Data extracted from a collection:
>>>

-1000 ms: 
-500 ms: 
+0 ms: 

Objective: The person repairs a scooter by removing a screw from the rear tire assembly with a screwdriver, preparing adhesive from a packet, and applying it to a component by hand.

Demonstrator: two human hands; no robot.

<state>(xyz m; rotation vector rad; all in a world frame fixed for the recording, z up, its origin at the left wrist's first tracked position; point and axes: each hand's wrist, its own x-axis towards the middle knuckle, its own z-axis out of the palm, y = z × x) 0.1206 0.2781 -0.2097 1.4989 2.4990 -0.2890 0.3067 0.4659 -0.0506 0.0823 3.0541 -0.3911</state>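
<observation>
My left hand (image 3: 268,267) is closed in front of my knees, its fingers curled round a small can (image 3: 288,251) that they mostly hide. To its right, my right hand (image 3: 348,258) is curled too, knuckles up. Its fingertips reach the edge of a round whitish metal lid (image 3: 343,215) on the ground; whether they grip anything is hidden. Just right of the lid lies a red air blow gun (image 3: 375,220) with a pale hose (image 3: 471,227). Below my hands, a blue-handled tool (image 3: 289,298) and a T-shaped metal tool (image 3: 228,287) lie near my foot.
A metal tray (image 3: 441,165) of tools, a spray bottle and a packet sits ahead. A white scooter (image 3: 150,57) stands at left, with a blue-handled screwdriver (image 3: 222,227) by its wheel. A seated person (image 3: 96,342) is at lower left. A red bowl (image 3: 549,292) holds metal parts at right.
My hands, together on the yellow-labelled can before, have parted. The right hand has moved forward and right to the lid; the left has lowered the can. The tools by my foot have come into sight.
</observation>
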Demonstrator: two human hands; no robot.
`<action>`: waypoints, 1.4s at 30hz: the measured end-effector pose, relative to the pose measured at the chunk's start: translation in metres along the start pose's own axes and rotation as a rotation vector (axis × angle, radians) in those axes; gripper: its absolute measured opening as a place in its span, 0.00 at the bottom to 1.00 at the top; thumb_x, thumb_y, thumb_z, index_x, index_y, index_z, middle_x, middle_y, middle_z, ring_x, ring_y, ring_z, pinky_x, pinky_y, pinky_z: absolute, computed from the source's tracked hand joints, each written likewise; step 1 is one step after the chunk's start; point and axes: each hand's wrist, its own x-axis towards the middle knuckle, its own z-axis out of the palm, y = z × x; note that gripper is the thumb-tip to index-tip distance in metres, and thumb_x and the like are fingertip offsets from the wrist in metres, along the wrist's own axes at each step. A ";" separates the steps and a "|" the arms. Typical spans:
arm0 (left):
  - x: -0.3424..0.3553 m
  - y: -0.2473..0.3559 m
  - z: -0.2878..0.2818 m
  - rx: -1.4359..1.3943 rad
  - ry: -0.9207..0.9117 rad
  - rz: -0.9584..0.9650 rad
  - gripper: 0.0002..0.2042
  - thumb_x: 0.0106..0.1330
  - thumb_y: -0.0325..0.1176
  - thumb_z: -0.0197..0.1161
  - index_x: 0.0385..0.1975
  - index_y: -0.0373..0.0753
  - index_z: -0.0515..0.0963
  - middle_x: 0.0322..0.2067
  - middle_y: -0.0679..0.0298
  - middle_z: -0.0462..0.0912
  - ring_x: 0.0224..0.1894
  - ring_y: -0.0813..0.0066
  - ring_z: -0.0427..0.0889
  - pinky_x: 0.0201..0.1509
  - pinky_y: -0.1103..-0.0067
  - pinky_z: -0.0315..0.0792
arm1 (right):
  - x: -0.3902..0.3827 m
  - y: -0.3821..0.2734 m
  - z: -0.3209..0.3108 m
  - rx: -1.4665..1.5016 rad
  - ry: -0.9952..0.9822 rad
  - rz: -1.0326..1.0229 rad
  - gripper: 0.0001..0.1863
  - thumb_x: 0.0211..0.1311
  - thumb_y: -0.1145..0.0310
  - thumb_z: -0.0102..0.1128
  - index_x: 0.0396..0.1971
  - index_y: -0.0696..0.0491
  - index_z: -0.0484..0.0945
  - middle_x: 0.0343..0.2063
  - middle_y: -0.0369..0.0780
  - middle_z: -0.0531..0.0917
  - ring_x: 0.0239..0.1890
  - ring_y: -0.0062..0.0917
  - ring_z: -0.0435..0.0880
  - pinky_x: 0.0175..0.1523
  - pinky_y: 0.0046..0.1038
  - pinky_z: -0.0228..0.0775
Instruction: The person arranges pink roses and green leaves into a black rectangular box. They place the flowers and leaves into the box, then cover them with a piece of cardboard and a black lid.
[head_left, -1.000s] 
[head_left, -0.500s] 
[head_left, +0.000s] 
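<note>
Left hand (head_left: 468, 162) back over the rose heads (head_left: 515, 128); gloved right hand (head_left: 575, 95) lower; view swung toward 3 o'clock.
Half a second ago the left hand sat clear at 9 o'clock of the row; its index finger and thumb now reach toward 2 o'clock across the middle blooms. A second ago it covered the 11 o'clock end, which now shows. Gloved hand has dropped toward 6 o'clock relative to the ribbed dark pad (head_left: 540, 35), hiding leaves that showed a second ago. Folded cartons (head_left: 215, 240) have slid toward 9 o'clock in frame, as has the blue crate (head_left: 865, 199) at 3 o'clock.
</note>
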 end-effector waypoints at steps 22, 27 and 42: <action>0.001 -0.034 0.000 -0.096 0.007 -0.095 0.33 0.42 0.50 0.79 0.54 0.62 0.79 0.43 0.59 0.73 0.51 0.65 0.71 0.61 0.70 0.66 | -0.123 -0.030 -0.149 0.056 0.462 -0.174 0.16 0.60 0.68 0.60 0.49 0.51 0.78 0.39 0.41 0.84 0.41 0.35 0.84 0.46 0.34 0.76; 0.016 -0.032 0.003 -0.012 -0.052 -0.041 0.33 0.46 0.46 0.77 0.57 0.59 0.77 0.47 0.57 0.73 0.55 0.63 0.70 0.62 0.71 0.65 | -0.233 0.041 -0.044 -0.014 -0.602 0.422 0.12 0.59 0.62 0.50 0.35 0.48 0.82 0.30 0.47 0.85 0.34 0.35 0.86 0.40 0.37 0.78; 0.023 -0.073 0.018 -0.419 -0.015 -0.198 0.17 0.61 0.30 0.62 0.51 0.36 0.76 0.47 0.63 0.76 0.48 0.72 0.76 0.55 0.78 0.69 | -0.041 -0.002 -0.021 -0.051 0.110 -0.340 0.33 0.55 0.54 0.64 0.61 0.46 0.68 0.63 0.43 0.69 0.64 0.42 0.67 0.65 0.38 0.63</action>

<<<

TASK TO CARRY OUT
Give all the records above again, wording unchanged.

OUTPUT OF THE TASK
-1000 ms: 
-500 ms: 
+0 ms: 

Objective: The person repairs a scooter by removing a screw from the rear tire assembly with a screwdriver, preparing adhesive from a packet, and applying it to a component by hand.

Demonstrator: two human hands; no robot.

<state>(xyz m; rotation vector rad; all in a world frame fixed for the recording, z up, its origin at the left wrist's first tracked position; point and axes: each hand's wrist, its own x-axis towards the middle knuckle, its own z-axis out of the palm, y = z × x) 0.1206 0.2781 -0.2097 1.4989 2.4990 -0.2890 0.3067 0.4659 -0.0506 0.0823 3.0541 -0.3911</state>
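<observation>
My left hand (image 3: 268,267) is closed in front of my knees, its fingers curled round a small can (image 3: 288,251) that they mostly hide. To its right, my right hand (image 3: 348,258) is curled too, knuckles up. Its fingertips reach the edge of a round whitish metal lid (image 3: 343,215) on the ground; whether they grip anything is hidden. Just right of the lid lies a red air blow gun (image 3: 375,220) with a pale hose (image 3: 471,227). Below my hands, a blue-handled tool (image 3: 289,298) and a T-shaped metal tool (image 3: 228,287) lie near my foot.
A metal tray (image 3: 441,165) of tools, a spray bottle and a packet sits ahead. A white scooter (image 3: 150,57) stands at left, with a blue-handled screwdriver (image 3: 222,227) by its wheel. A seated person (image 3: 96,342) is at lower left. A red bowl (image 3: 549,292) holds metal parts at right.
My hands, together on the yellow-labelled can before, have parted. The right hand has moved forward and right to the lid; the left has lowered the can. The tools by my foot have come into sight.
</observation>
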Demonstrator: two human hands; no robot.
`<action>`: waypoints, 1.4s at 30hz: the measured end-effector pose, relative to the pose measured at the chunk's start: translation in metres along the start pose's own axes and rotation as a rotation vector (axis × angle, radians) in those axes; gripper: its absolute measured opening as a place in its span, 0.00 at the bottom to 1.00 at the top; thumb_x, thumb_y, thumb_z, index_x, index_y, index_z, middle_x, middle_y, middle_z, ring_x, ring_y, ring_z, pinky_x, pinky_y, pinky_z: absolute, computed from the source's tracked hand joints, each written likewise; step 1 is one step after the chunk's start; point and axes: each hand's wrist, its own x-axis towards the middle knuckle, its own z-axis out of the palm, y = z × x; note that gripper is the thumb-tip to index-tip distance in metres, and thumb_x and the like are fingertip offsets from the wrist in metres, along the wrist's own axes at each step. A ";" separates the steps and a "|" the arms. Typical spans:
arm0 (left):
  - x: -0.3424..0.3553 m
  - y: -0.2473..0.3559 m
  - z: -0.2878..0.2818 m
  - rx: -1.4359..1.3943 rad
  - ry: -0.9207..0.9117 rad
  - rz: -0.9584..0.9650 rad
  - gripper: 0.0002..0.2042
  - thumb_x: 0.0106..0.1330
  - thumb_y: -0.0325..0.1176
  - thumb_z: -0.0197..0.1161
  - index_x: 0.0385..0.1975
  - index_y: -0.0373..0.0753
  - index_z: -0.0515..0.0963
  - middle_x: 0.0322..0.2067
  - middle_y: -0.0679..0.0298
  - middle_z: -0.0462..0.0912
  - ring_x: 0.0224..0.1894
  - ring_y: -0.0813..0.0066
  - ring_z: -0.0427..0.0889
  - pinky_x: 0.0201..0.1509
  - pinky_y: -0.1103..-0.0067
  - pinky_z: -0.0315..0.0792
arm1 (right):
  - x: -0.3902..0.3827 m
  - y: -0.3821..0.2734 m
  - z: -0.3209..0.3108 m
  - rx: -1.4665..1.5016 rad
  - ry: -0.9952..0.9822 rad
  - rz: -1.0326..1.0229 rad
  - gripper: 0.0001..0.1863
  - thumb_x: 0.0211..0.1311
  - thumb_y: -0.1145..0.0310
  - thumb_z: -0.0102..0.1128
  - index_x: 0.0396..0.1971
  - index_y: -0.0696..0.0491
  - index_z: -0.0484..0.0945
  - middle_x: 0.0343..0.2063
  - middle_y: -0.0369..0.0780
  - middle_z: -0.0531..0.0917
  - ring_x: 0.0239..0.1890
  - ring_y: -0.0062..0.0917
  - ring_z: -0.0435..0.0880
  - pinky_x: 0.0175..0.1523
  - pinky_y: 0.0046..0.1038
  - pinky_z: -0.0228..0.0775
Instruction: The person arranges pink roses and green leaves into a black rectangular box. They place the flowers and leaves into the box, then cover them with a piece of cardboard and a black lid.
[head_left, -1.000s] 
[head_left, -0.500s] 
[head_left, +0.000s] 
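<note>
Left hand (head_left: 468, 162) back over the rose heads (head_left: 515, 128); gloved right hand (head_left: 575, 95) lower; view swung toward 3 o'clock.
Half a second ago the left hand sat clear at 9 o'clock of the row; its index finger and thumb now reach toward 2 o'clock across the middle blooms. A second ago it covered the 11 o'clock end, which now shows. Gloved hand has dropped toward 6 o'clock relative to the ribbed dark pad (head_left: 540, 35), hiding leaves that showed a second ago. Folded cartons (head_left: 215, 240) have slid toward 9 o'clock in frame, as has the blue crate (head_left: 865, 199) at 3 o'clock.
</note>
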 end-effector waypoints at steps 22, 27 and 42: <action>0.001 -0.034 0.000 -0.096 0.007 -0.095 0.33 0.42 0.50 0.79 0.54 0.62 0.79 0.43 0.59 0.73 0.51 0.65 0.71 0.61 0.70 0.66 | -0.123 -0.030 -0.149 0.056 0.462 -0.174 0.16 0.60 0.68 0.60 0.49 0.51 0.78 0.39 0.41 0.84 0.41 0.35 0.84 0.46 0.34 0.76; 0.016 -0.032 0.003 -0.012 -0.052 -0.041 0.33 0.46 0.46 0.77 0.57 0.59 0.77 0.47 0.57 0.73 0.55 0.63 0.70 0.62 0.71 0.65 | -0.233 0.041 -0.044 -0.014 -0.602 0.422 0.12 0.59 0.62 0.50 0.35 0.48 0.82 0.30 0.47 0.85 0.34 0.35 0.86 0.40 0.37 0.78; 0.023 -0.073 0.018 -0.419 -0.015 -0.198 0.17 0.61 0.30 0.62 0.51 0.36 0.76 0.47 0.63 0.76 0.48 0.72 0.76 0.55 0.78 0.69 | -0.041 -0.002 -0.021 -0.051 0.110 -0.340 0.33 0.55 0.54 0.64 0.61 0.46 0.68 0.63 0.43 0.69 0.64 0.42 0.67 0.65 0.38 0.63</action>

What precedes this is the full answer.